Harry milczał. Nie wiedział jak wytłumaczyć się Hermionie pomijając żenujące szczegóły tak by dała mu spokój i nie wracała już do tego. Westchnął.

-Czyli to prawda? To on cię zaatakował? Jakiego zaklęcia użył? Straciłeś przez nie tak dużo krwi.

„Oj Hermi, gdybym ci powiedział przez co krwawiłem to chyba byś się załamała.” Pomyślał Harry po czym spojrzał prosto w jej oczy. –To nie Draco. Zaczepiło mnie kilku ślizgonów gdy wracałem przez zamek już w swojej postaci. –Odparł mając nadzieję, że to wystarczy.

-Na pewno? Z Ronem martwiliśmy się o ciebie, a gdy leżałeś u matrony Draco na jakiś czas też się nie pojawiał na lekcjach i myśleliśmy, że to wszystko jego wina. –Wytłumaczyła skręcając w korytarz gdzie znajdował się pokój do którego zmierzali. Dziewczyna wypowiedziała hasło i gdy pojawiły się przed nimi drzwi przekroczyli je wchodząc do środka.

-Cześć gryfoni. –Powiedziała Hanna kładąc na wielkim stole tace z filiżankami pełnymi herbaty. –Dziś jesteście ostatni.

Harry rozejrzał się po pokoju i musiał przyznać, że faktycznie byli już wszyscy. Zajął miejsce obok Padmy i Hermiony. Krukonka uśmiechnęła się do niego wdzięcznie, odwzajemnił gest i spojrzał na Dracona który akurat zajmował się spożywaniem zielonego jabłka.

-No dobrze, skoro jesteśmy wszyscy to chciałabym wam przedstawić plan tegorocznej nocy duchów.-Padma machnęła różdżką i przed każdym pojawił się zapisany kawałek pergaminu. –Udało nam się załatwić występ fatalnych jędzy, ale przed tym Dyrektor zażyczył sobie krótki występ Tiary przydziału.

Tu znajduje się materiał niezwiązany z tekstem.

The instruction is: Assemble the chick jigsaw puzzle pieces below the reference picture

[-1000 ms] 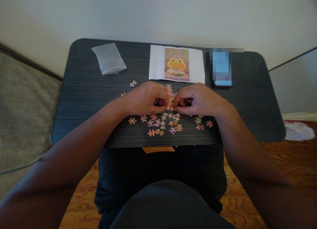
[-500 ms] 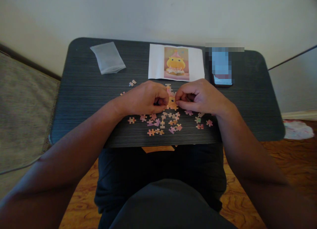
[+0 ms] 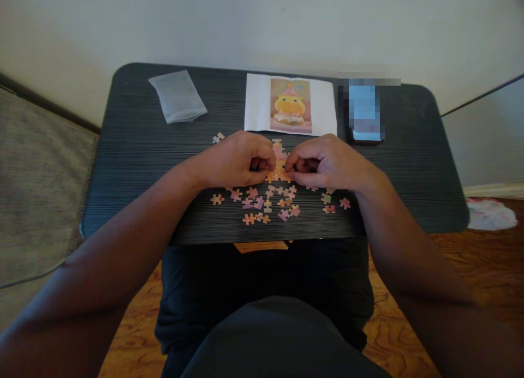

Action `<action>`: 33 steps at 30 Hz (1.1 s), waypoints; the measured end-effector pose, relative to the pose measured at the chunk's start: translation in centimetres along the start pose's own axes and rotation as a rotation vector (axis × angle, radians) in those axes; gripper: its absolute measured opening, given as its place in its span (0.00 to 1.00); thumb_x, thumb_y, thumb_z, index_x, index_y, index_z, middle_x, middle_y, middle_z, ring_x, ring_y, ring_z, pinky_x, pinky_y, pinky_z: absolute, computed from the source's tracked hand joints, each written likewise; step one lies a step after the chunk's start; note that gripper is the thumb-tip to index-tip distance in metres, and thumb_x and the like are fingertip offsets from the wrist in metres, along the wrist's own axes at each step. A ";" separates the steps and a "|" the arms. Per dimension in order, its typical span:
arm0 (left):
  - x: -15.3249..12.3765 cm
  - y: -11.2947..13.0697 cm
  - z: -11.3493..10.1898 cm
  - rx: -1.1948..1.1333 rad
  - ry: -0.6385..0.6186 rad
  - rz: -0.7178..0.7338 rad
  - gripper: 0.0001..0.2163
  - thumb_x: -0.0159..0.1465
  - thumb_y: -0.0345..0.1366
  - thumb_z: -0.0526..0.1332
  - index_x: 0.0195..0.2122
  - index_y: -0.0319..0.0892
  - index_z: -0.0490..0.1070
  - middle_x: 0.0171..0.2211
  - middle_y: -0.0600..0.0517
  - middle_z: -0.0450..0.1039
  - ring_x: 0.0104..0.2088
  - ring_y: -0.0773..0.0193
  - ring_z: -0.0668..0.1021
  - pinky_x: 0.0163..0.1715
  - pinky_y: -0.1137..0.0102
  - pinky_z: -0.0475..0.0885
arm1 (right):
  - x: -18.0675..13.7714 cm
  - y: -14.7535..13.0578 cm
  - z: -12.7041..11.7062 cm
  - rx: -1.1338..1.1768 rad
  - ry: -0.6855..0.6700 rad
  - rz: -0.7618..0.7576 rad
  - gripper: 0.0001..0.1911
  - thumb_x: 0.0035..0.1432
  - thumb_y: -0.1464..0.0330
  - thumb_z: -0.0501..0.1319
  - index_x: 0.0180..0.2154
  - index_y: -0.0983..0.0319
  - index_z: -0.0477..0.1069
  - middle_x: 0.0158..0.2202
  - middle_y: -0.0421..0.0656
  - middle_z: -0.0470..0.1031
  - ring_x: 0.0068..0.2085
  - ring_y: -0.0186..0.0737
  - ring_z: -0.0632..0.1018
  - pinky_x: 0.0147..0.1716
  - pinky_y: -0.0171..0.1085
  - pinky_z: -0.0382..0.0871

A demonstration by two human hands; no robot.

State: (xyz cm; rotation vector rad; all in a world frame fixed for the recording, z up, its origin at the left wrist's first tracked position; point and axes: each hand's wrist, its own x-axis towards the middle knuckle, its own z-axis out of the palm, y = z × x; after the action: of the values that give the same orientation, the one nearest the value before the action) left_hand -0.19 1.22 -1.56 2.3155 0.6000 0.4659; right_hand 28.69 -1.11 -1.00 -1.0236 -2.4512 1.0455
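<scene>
A joined section of jigsaw puzzle (image 3: 280, 159) in yellow, orange and pink lies on the dark table between my hands. My left hand (image 3: 242, 159) is closed in a pinch, its thumb and fingertips at the section's lower left edge. Across from it, my right hand (image 3: 323, 160) pinches at the right edge, thumb and forefinger nearly together. The fingers partly cover both sides of the section. Several loose puzzle pieces (image 3: 258, 203) are scattered nearer my body, and a few more (image 3: 328, 209) lie below my right hand.
Behind the puzzle, a white sheet (image 3: 256, 102) carries a printed picture (image 3: 290, 106) of a yellow figure with a cake. A clear plastic bag (image 3: 179, 96) lies at the back left. A phone-like object (image 3: 364, 113), partly blurred, is at the back right of the table (image 3: 417, 165).
My right hand has shifted slightly left along the puzzle's edge. My left hand has also eased a little left, and more of the section's lower left corner shows.
</scene>
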 end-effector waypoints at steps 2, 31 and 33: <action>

-Po cholerę ma występować ten głupi kapelusz? Co chce zrobić? Żonglować cukierkami dyrektora? –Prychnął Malfoy.

-Cóż to Draco, czyżbyś się bał, że ten występ wpłynie na twoje postrzeganie zwykłej tiary? –Zażartował Harry zaglądając wciąż na kartkę którą miał przed sobą. –Znając życie będzie coś śpiewać tak?

-Owszem. –Przytaknęła Padma.

-Rozumiem Potter, że jesteś wielkim zwolennikiem Dropsa, ale mógłbyś czasem użyć własnego rozumu, o ile takowy posiadasz. –Siedząca obok blondyna Pansy zachichotała na słowa swojego obiektu westchnień.

-Co masz na myśli?

-Tiara nie bez przyczyny używana jest tylko na rozpoczęcie roku. Jako magiczny artefakt posiada w sobie cząstki mocy czterech założycieli, ale pełną władze nad nią ma Dyrektor jako ich zwierzchnik. Tiara nie ma zachcianek, ma zadania. Jedynym zadaniem jakie powierzyli jej założyciele jest przydział uczniów do domów. –Tłumaczył. – Do tej pory nie miała ochoty śpiewać sobie przed całą szkołą. A teraz nagle naszła ją wena twórcza?

-Draco powiesz w końcu o co ci chodzi? –Spytała Hermiona.

-O to, że to Dyrektor chce by zaśpiewała jakieś pierdolnięte rymy. Ona nie ma uczuć więc nie ma też ochoty to zwykły artefakt, a o ile czytałaś Granger na historii magii  odpowiedni podręcznik w drugiej klasie to wiesz, że takie rzeczy nie mają prawa czuć i chcieć.

-Akurat chcieć to może. –Wtrącił się Harry. –Mnie chciała przydzielić do domu węży.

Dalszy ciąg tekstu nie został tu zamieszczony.